*Exercise requirements:* Every line of the data below should be retyped exactly, with no images carried over.

_ _ _ _ _ _ _

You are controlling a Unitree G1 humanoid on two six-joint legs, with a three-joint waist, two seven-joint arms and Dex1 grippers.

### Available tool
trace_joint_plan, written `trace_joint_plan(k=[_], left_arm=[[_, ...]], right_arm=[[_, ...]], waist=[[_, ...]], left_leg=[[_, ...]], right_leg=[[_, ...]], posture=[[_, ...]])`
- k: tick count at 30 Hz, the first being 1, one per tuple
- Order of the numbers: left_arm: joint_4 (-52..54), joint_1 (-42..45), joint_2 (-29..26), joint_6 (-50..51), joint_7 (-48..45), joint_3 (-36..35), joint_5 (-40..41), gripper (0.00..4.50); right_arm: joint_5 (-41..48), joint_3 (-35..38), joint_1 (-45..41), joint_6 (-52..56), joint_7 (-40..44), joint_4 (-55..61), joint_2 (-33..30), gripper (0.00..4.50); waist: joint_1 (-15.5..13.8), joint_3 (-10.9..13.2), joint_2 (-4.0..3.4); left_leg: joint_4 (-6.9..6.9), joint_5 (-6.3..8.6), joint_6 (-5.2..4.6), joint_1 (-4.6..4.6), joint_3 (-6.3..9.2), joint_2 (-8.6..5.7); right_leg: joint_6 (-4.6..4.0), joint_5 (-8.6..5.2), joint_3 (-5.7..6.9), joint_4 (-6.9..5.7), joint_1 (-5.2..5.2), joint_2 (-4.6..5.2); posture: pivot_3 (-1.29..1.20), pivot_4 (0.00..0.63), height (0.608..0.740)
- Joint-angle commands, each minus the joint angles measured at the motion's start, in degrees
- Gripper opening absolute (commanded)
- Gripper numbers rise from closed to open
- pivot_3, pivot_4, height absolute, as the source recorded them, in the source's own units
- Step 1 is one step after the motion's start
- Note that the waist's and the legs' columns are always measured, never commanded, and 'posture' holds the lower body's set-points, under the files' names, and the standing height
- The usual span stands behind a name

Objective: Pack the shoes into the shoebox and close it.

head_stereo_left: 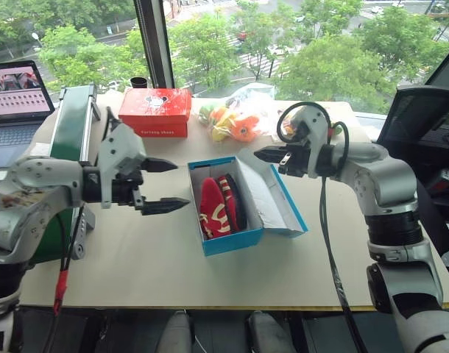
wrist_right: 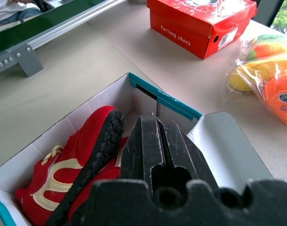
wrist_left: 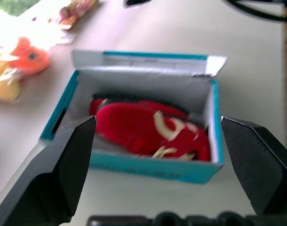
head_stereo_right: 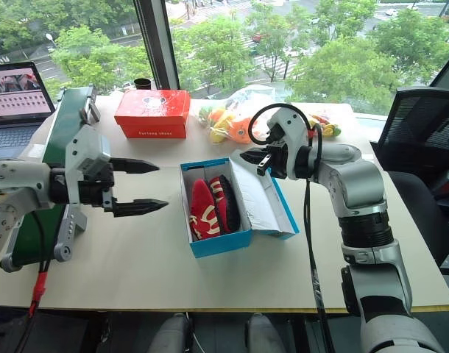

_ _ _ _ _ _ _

*Response area:*
You are controlling a Unitree G1 humanoid on two six-joint legs, with a three-joint waist, two seven-joint arms and Dex1 grippers.

### Available tool
trace_joint_plan, written `trace_joint_plan(k=[_], left_arm=[[_, ...]], right_arm=[[_, ...]], waist=[[_, ...]], left_leg=[[_, ...]], right_leg=[[_, ...]], posture=[[_, ...]])`
- k: tick count at 30 Hz, the first being 1, one per tuple
- Order of the numbers: left_arm: joint_4 (-52..54), joint_1 (-42..45), joint_2 (-29..26), joint_6 (-50..51), joint_7 (-48..45), joint_3 (-36..35), joint_5 (-40..41), gripper (0.00..4.50); right_arm: joint_5 (-41..48), joint_3 (-35..38), joint_1 (-45..41), joint_6 (-52..56), joint_7 (-40..44), joint_4 (-55..61), joint_2 (-33..30), gripper (0.00..4.50); waist: joint_1 (-15.5..13.8), joint_3 (-10.9..13.2), joint_2 (-4.0..3.4); left_leg: joint_4 (-6.9..6.9), joint_5 (-6.3..8.6), joint_6 (-5.2..4.6), joint_1 (-4.6..4.6), joint_3 (-6.3..9.2), joint_2 (-8.6..5.7); right_leg: joint_6 (-4.6..4.0), joint_5 (-8.6..5.2), joint_3 (-5.7..6.9), joint_4 (-6.9..5.7), joint_1 (-5.2..5.2), joint_2 (-4.6..5.2); posture: pivot_3 (-1.29..1.20), pivot_4 (0.00..0.63), height (0.608..0.740)
- Joint-angle commands, each minus the joint angles measured at the motion's start, in degrees
- Gripper opening absolute (commanded)
- Gripper numbers rise from closed to open
- pivot_3, pivot_4, height absolute, as the source recorded them, in the source's own units
- Step 1 is one step after the motion's start
- Note that the waist's and the legs' columns are always measured, never commanded, and 'posture' holds the lower body's set-points, under the files' names, and the standing height
- The usual span stands behind a name

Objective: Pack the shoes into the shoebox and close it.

head_stereo_left: 
wrist_right: 
wrist_left: 
head_stereo_right: 

There is nothing further in this answer.